The system’s security relies on two-factor authentication. It sends a confirmation request to the user via email to confirm their identity. Of course, email is notoriously insecure, so Thorne hopes to use private keys at some point.
Misuse of the block chain?
Not all developers are enthusiastic about the idea of using bitcoin for timestamping documents.
“In my opinion, ideally the bitcoin block chain should be used for bitcoin payments,” says Adam Back. He developed Hashcash, the algorithm bitcoin uses to generate and verify currency, and has also been working on a system for application-specific block chains, linked to bitcoin’s own.
OP_RETURN’s 40 bytes were originally meant to be 80 bytes. Today, the 40-byte limit compares to an average recent transaction size of 570 bytes, which makes its theoretical limit roughly 7% of the average block size.
BlockSign doesn’t use all of that OP_RETURN space. It only uses 32 bytes for its hash – and the slot is not used by many people at all today. Roughly a quarter of blocks used OP_RETURN in a recent 80-block block chain sample.
Businesses welcome
Bitcoin developer Mike Hearn isn’t worried about more companies using OP_RETURN for their networks.
“Bitcoin’s limiting factor today is actually growing legitimate usage and traffic,” he said. “The more users we have, the more political immunity we have, so if some of those users care more about time-stamping documents than buying things, that’s OK by me. I’m sure bitcoin can scale to accommodate everyone.”
Having said that, if use of OP_RETURN for applications like BlockSign's caught on, it could be more expensive, Hearn said. "Like any bitcoin transaction, you have to pay for it using either fees or coin priority. If some company were to start using lots of these transactions, the fee costs would start to increase."
Both Hearn and Back recommend using a Merkle tree structure, which enables many timestamps to be compressed into a single OP_RETURN output. "This would be a way to save money for only a little bit of extra code," Hearn says.
However, Thorne says that the team hasn't used the Merkle tree system in its first release, arguing that the company wanted to get a product out there that was simple to use. However, the team is considering Merkle tree storage for a future release, he says, arguing that the venture doesn't yet have the volume to make it an issue. BlockSign will have to swallow more transaction fees in the meantime.
Giving back to bitcoin
There is another question, however: should companies piggyback private, for-profit activities on the block chain without investing time in supporting bitcoin development?

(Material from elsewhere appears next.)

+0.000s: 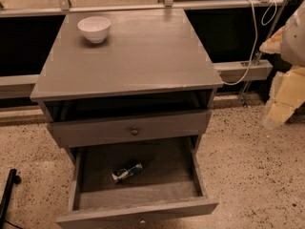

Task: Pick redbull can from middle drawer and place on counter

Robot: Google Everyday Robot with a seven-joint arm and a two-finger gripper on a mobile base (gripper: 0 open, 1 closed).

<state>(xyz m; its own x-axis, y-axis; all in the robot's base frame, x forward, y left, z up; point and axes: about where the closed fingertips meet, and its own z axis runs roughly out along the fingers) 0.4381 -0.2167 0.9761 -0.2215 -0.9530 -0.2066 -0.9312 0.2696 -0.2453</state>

Thorne admits that his team of three developers isn’t contributing to bitcoin’s open-source project.
“They would love nothing more than to be able to push up a change that was accepted, and I think they’re working hard to do that, but they probably just haven’t done it yet because they’re still learning a lot and building this one implementation,” said Thorne, adding:
Bitcoin core developers have complained about the lack of help from for-profit businesses in the past, and Hearn has pointed out multiple times that protocol development is suffering.
Bitcoin’s lead developer Wladimir van der Laan echoed the need for more support. “There are huge investments in bitcoin companies, but only very little of that ends up helping bitcoin core development,” he said.
About BlockSign
Thorne’s team was originally formed a couple of years ago, as part of Basno, a digital badge company that Thorne founded.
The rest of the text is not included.